Kedrosky takes his theory from a book by sociologist Diane Vaughn, about the Challenger space shuttle disaster of 1986. In her book, Vaughn describes how, over nine launches from 1983 onwards, the space shuttle organization had launched Challenger under colder and colder temperatures, until NASA’s engineers had “effectively declared the mildly abnormal normal,” Kedrosky says—and until, one very frigid January morning in Florida, the shuttle blew into thousands of pieces moments after liftoff. Kedrosky’s attempt at an analogy is that maybe the Volkswagen scandal developed similarly: “Perhaps it started with tweaks that optimized some aspect of diesel performance and then evolved over time.” If so, then “at no one step would it necessarily have felt like a vast, emissions-fixing conspiracy by Volkswagen engineers.” Instead—as this story goes—it would have felt like Tuesday.

The rest of Kedrosky’s thrust is relatively easy to play out, of course—because we have heard a similar story before. Take, for instance, another New Yorker story; this one, a profile of the United States Attorney for the Southern District of New York, Preet Bharara. Mr. Bharara, as the representative of the U.S. Justice Department in New York City, is in charge of prosecuting Wall Street types; because he took office in 2009, at the crest of the financial crisis that began in 2007, many thought he would end up arresting and charging a number of executives as a result of the widely-acknowledged chicaneries involved in creating the mess. But as Jeffrey Toobin laconically observes in his piece, “No leading executive was prosecuted.” Even more notable, however, is the reasoning Bharara gives for his inaction.

“Without going into specifics,” Toobin reports, Bharara told him “that his team had looked at Wall Street executives and found no evidence of criminal behavior.” Sometimes, Bharara went on to explain, “‘when you see a bad thing happen, like you see a building go up in flames, you have to wonder if there’s arson’”—but “‘sometimes it’s not arson, it’s an accident.’” In other words, to Bharara, it’s entirely plausible to think of the entire financial meltdown of 2007-8, which ended three giant Wall Street firms (Bear Stearns, Merrill Lynch, and Lehman Brothers) and two arms of the United States government (Fannie Mae and Freddie Mac), and is usually thought to have been caused by predatory lending practices driven by Wall Street’s appetite for complex financial instruments, as essentially analogous to Diane Vaughn’s view of the Challenger disaster—or Kedrosky’s view of Volkswagen’s cavalier thoughts about environmental regulation. To put it in another way, both Kedrosky and Bharara must possess, in Fitzgerald’s terms, “first-rate intelligences”: in Kedrosky’s version of Volkswagen’s actions or Bharara’s view of Wall Street, crimes were committed, but nobody committed them. They were both crimes and not-crimes at the same time.

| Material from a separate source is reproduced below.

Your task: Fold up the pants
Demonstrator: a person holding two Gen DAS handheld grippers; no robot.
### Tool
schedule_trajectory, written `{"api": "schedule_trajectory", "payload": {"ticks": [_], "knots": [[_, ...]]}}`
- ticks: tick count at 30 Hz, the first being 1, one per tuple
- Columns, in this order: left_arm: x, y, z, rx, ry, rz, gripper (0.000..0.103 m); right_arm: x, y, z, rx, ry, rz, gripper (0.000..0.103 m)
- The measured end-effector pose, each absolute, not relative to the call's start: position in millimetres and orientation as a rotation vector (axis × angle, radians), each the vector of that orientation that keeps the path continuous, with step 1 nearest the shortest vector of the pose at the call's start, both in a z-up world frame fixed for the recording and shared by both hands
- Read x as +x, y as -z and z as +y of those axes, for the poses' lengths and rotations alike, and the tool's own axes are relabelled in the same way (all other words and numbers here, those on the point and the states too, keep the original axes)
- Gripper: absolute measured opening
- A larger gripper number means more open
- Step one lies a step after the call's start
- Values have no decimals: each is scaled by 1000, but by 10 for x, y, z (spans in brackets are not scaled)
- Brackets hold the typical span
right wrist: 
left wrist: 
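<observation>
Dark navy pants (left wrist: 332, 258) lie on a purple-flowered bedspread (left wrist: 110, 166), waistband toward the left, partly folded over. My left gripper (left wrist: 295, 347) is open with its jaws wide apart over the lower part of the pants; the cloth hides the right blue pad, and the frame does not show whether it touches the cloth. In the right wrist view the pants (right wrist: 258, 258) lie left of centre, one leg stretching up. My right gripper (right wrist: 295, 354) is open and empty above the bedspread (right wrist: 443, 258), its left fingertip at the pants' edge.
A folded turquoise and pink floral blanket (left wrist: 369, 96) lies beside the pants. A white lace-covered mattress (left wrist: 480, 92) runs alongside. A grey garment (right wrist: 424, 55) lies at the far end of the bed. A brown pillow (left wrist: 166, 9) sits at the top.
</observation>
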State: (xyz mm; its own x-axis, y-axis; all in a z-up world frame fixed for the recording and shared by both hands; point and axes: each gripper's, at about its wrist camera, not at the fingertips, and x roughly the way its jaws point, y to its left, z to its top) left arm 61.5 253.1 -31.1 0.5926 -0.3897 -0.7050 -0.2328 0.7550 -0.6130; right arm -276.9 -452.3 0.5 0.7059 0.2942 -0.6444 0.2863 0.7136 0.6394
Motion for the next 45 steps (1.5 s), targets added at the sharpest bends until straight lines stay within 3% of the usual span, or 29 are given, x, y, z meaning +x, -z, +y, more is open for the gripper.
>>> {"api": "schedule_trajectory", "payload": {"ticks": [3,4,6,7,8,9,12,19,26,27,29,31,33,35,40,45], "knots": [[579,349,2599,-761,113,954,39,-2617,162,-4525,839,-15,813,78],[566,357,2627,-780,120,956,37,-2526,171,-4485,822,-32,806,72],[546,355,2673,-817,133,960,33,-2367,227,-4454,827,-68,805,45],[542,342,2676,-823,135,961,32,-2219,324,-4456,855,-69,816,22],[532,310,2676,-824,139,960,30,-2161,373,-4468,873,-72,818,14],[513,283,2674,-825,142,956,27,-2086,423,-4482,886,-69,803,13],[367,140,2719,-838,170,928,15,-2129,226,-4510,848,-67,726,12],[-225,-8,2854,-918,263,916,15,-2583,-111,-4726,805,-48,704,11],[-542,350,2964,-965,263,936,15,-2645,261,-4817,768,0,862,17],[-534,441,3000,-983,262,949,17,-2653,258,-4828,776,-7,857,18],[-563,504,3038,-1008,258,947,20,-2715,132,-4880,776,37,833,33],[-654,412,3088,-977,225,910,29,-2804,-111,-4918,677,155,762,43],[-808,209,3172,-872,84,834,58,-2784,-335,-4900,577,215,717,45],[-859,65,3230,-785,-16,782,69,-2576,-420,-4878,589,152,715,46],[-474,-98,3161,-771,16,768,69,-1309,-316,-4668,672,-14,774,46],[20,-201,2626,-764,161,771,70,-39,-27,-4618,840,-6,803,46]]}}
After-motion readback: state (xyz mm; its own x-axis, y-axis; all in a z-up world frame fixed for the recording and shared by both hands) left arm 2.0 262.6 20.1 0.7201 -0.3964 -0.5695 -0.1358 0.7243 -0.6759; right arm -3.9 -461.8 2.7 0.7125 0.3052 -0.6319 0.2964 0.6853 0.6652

These men can, in other words, hold opposed ideas in their head simultaneously. To many, that makes these men modern—or even, to some minds, “post-modern.” Contemporary intellectuals like to cite examples—like the “rabbit-duck” illusion referred to by Wittgenstein, which can be seen as either a rabbit or a duck, or the “Schroedinger’s Cat” thought experiment, whereby the cat is neither dead nor alive until the box is opened, or the fact that light is both a wave and a particle—designed to show how out-of-date the Law of Noncontradiction is. In that sense, we might as easily blame contemporary physics as contemporary work in the humanities for Kedrosky or Bharara’s difficulties in saying whether an act was a crime or not—and for that matter, maybe the similarity between Stanley Fish and Siger of Brabant is merely a coincidence. Still, in the course of reading for this piece I did discover another apparent coincidence in Arthur Little’s same article I previously cited. “Unlike Thomas Aquinas,” the Jesuit wrote 1947, “whose sole aim was truth, Siger desired most of all to find the world interesting.” The similarity to Stanley Fish’s 1976 remarks about himself—that he has no obligation to be right, only to be interesting—are, I think, striking. Like Bharara, I cannot demonstrate whether Fish knew of this article of Little’s, written thirty years before his own.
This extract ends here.